Records excerpted from a collection
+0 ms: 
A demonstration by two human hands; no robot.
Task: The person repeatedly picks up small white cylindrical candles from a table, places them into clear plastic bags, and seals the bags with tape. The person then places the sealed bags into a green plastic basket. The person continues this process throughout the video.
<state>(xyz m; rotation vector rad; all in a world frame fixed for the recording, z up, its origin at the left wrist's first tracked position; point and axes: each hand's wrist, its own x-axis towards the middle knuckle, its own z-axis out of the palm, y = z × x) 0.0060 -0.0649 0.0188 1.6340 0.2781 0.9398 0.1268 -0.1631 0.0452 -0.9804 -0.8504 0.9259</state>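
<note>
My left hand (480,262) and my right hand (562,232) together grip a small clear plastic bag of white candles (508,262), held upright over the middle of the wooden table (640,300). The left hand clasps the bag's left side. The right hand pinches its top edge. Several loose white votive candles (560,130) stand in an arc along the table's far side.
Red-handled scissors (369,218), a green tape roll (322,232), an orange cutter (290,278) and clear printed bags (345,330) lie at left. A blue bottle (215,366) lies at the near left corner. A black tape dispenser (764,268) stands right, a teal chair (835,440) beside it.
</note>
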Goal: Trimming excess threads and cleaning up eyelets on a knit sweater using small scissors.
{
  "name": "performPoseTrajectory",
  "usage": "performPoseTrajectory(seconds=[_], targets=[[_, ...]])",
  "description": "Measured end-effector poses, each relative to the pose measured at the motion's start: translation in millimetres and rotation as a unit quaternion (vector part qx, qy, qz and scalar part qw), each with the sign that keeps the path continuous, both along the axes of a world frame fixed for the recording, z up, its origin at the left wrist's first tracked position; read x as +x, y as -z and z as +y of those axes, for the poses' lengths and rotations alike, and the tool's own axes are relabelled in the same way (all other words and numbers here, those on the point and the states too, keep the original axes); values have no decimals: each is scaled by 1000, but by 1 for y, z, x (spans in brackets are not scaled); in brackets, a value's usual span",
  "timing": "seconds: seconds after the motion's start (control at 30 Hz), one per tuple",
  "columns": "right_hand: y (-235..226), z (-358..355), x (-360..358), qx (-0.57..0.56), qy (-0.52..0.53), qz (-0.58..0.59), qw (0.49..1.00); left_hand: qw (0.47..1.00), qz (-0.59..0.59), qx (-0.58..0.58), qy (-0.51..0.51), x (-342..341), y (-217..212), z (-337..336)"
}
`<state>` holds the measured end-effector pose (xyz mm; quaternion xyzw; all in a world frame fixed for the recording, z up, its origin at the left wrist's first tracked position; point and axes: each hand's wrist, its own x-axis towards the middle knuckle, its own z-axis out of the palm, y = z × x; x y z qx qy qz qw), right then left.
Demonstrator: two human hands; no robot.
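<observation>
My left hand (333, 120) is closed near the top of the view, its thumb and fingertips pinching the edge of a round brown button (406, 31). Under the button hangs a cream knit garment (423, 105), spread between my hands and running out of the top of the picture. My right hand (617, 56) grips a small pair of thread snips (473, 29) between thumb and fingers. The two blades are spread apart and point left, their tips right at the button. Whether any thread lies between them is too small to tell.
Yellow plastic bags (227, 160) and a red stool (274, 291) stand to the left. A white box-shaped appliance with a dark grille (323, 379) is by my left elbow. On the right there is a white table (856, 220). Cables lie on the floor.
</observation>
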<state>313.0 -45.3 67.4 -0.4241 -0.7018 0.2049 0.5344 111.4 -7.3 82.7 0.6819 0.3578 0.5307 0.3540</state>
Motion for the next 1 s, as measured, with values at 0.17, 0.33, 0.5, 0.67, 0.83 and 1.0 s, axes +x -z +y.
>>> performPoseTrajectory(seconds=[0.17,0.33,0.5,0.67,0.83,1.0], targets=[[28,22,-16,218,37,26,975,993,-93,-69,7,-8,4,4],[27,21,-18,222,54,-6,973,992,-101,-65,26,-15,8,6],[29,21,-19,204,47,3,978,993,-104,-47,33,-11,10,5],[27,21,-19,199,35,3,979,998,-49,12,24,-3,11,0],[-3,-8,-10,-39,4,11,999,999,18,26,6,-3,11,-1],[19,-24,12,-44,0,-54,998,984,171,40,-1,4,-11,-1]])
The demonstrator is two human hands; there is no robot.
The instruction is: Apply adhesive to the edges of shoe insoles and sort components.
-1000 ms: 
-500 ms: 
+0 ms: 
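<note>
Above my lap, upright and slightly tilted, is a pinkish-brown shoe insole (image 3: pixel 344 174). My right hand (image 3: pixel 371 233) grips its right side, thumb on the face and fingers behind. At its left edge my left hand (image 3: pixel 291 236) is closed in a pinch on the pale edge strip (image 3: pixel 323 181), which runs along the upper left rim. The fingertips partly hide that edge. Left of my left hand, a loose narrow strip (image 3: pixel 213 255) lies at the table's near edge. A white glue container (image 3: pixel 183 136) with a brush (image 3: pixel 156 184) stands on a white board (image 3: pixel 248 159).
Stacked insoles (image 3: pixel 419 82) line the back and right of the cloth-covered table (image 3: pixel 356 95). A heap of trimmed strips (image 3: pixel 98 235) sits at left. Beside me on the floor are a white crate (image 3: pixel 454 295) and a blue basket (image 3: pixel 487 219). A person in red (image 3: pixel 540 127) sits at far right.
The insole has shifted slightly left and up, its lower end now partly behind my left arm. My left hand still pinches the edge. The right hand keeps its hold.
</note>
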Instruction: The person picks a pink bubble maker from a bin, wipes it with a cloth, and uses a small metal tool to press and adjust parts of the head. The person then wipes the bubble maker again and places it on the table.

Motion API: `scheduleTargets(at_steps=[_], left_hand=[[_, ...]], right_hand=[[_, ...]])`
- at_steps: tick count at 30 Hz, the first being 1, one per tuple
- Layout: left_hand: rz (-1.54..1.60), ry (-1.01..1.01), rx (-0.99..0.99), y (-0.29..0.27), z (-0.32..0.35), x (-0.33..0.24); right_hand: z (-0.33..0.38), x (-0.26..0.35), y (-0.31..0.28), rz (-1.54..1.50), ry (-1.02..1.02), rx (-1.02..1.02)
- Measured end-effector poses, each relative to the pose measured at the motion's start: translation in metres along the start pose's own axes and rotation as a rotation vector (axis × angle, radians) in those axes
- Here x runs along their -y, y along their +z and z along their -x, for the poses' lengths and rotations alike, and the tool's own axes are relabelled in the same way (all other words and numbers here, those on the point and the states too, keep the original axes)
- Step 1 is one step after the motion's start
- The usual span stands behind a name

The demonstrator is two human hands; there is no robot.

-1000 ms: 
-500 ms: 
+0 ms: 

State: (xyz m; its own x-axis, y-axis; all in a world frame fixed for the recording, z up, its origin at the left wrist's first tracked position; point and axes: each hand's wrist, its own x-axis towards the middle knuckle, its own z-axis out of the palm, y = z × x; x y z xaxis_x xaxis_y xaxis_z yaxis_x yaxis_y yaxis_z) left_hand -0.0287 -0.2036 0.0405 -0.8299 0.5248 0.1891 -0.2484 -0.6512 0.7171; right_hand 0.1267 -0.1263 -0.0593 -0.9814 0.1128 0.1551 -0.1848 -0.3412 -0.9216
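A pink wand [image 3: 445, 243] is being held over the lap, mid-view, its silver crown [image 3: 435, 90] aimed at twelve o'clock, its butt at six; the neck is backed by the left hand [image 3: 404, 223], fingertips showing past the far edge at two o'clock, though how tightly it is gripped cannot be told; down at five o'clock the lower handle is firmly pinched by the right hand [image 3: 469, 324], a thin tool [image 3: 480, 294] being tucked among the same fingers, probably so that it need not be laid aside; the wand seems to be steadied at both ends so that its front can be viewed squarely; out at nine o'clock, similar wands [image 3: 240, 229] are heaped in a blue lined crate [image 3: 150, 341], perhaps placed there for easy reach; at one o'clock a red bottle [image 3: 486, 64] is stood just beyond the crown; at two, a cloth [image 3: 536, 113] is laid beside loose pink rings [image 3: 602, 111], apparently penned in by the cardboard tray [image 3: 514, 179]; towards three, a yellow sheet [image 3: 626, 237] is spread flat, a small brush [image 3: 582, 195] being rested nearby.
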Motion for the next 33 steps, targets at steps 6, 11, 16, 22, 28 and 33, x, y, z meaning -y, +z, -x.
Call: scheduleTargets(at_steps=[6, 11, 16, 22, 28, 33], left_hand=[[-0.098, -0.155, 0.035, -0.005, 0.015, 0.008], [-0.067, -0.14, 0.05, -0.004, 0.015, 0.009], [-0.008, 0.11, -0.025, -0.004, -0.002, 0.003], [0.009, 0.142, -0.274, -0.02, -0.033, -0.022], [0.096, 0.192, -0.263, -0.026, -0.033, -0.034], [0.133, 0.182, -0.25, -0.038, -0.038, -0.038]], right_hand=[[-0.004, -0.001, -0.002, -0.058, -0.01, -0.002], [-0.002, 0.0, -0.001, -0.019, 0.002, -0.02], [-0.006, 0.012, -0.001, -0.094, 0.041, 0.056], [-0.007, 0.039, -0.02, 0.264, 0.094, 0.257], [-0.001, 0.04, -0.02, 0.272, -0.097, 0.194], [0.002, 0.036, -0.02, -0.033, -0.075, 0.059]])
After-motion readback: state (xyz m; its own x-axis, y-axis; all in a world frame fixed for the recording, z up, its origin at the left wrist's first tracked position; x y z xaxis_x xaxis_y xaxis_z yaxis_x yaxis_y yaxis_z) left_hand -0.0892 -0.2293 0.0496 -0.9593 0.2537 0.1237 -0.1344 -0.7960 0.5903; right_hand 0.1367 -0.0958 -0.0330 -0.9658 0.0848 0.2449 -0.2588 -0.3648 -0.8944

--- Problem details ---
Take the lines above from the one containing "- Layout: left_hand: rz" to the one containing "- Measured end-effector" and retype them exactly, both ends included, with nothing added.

--- Response below ---
- Layout: left_hand: rz (-1.54..1.60), ry (-1.01..1.01), rx (-0.99..0.99), y (-0.29..0.27), z (-0.32..0.35), x (-0.33..0.24); right_hand: z (-0.33..0.38), x (-0.26..0.35), y (-0.31..0.28), rz (-1.54..1.50), ry (-1.02..1.02), rx (-1.02..1.02)
- Measured end-effector poses, each relative to the pose measured at the motion's start: translation in metres along the start pose's own axes and rotation as a rotation vector (axis × angle, radians) in those axes

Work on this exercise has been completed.